The problem »
Filter the listing and keep only the lines with the word "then".

<<<<

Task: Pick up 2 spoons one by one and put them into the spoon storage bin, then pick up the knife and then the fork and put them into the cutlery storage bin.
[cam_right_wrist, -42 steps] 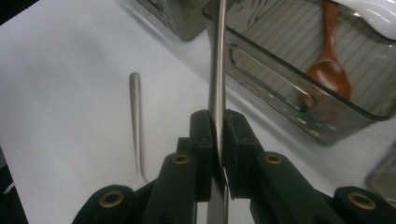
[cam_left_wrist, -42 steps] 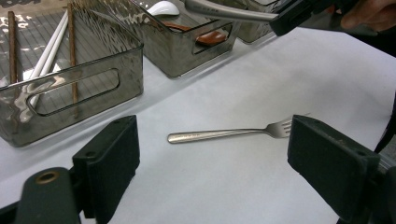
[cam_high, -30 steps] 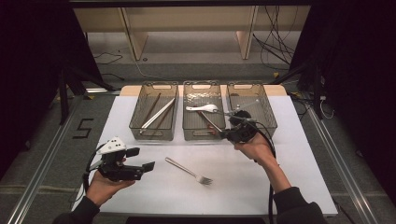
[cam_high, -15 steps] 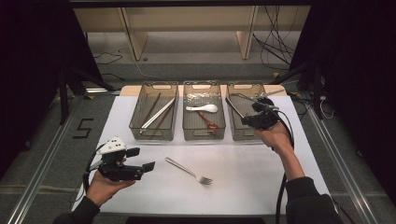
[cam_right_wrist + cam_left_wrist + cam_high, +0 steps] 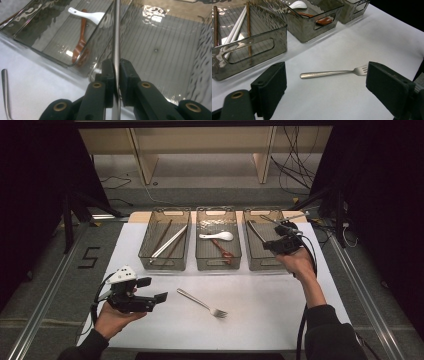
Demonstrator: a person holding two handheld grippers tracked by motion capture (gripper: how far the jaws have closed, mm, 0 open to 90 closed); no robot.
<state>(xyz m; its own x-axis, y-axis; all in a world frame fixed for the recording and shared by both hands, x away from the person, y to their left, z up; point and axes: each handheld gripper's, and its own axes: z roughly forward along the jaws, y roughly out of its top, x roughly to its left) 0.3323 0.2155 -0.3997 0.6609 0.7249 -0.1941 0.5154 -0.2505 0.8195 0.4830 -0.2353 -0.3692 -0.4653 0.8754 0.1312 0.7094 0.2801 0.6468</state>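
White paper covers the table [image 5: 280, 315] where we work. Our right gripper [image 5: 115, 72] is clamped on a thin metal utensil [image 5: 116, 37], which runs straight up between the jaws and out the top of the right gripper view, so we cannot tell what kind it is; its end is cut off. Beyond the jaws lies the right-hand bin [image 5: 162, 50]. Left of them, in the middle bin [image 5: 32, 37], rest a white spoon [image 5: 87, 13] and a brown spoon [image 5: 80, 47]. Our left gripper [image 5: 325, 85] stands with jaws wide apart, a fork [image 5: 334, 72] lying just beyond the gap, untouched.
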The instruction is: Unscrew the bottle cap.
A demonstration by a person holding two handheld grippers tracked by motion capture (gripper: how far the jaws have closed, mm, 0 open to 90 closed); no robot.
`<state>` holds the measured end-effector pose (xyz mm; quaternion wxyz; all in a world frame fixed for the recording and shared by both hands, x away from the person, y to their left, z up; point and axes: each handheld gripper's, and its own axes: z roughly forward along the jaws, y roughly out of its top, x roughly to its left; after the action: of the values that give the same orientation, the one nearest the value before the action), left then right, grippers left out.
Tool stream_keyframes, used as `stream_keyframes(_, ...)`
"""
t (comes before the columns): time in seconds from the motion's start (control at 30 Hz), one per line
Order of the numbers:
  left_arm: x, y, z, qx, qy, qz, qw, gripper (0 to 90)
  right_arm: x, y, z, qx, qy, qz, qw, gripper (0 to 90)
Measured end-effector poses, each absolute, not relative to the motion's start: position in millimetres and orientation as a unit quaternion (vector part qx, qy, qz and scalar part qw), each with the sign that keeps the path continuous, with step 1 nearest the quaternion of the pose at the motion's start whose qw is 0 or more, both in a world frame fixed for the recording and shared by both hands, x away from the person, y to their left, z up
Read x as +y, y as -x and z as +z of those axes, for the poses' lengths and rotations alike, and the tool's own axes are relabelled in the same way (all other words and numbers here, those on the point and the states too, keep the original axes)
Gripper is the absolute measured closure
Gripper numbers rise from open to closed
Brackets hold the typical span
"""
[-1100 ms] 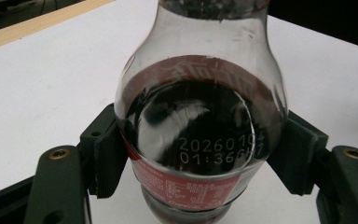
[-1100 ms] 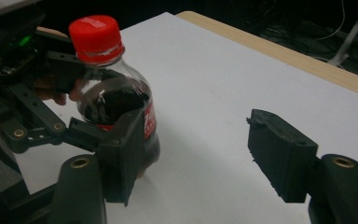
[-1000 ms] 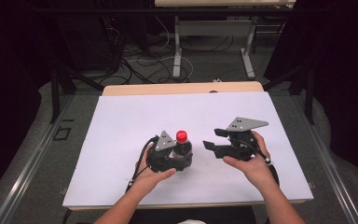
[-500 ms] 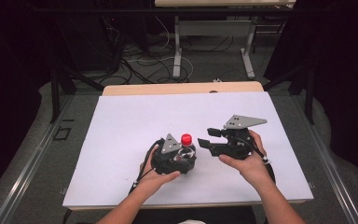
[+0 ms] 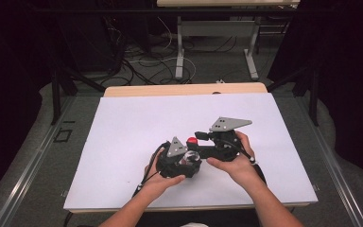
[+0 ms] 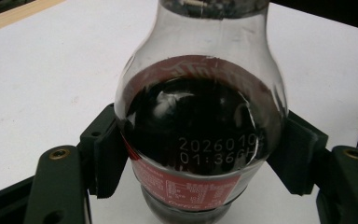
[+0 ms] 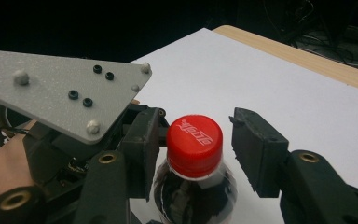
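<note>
A small cola bottle (image 5: 189,158) with a red cap (image 5: 192,140) stands upright on the white table sheet (image 5: 137,123). My left gripper (image 5: 187,163) is shut on the bottle's body; its pads press both sides of the dark bottle (image 6: 200,116) below the shoulder. My right gripper (image 5: 199,138) comes in from the right at cap height. Its jaws have just been closing with the red cap (image 7: 194,144) between them. The left jaw sits at the cap's side, while a gap shows between the right jaw and the cap.
The white sheet covers the table, with a wooden edge (image 5: 184,90) at the far side. The left gripper's grey plate (image 7: 60,93) lies close to the cap on the left. Table legs and cables (image 5: 179,52) are on the floor beyond.
My right gripper has moved left to the bottle, and its jaws now stand on either side of the red cap. The left gripper and the bottle have hardly shifted.
</note>
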<state>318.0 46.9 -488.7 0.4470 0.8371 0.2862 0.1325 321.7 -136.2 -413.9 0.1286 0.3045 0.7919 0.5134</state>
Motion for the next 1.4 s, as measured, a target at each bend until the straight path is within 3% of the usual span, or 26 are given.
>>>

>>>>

Solved problem »
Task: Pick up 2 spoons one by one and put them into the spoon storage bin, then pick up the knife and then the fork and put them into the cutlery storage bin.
`<state>` holds the measured end-effector pose (xyz mm; quaternion wxyz; all in a world frame fixed for the recording and shared by both hands, x away from the person, y to their left, z up; point and axes: each handheld gripper's, and its own axes: z roughly forward along the jaws, y roughly out of its top, x roughly to its left; after the action: of the values that give the same orientation, the one nearest the value before the action), left then right, grippers left out.

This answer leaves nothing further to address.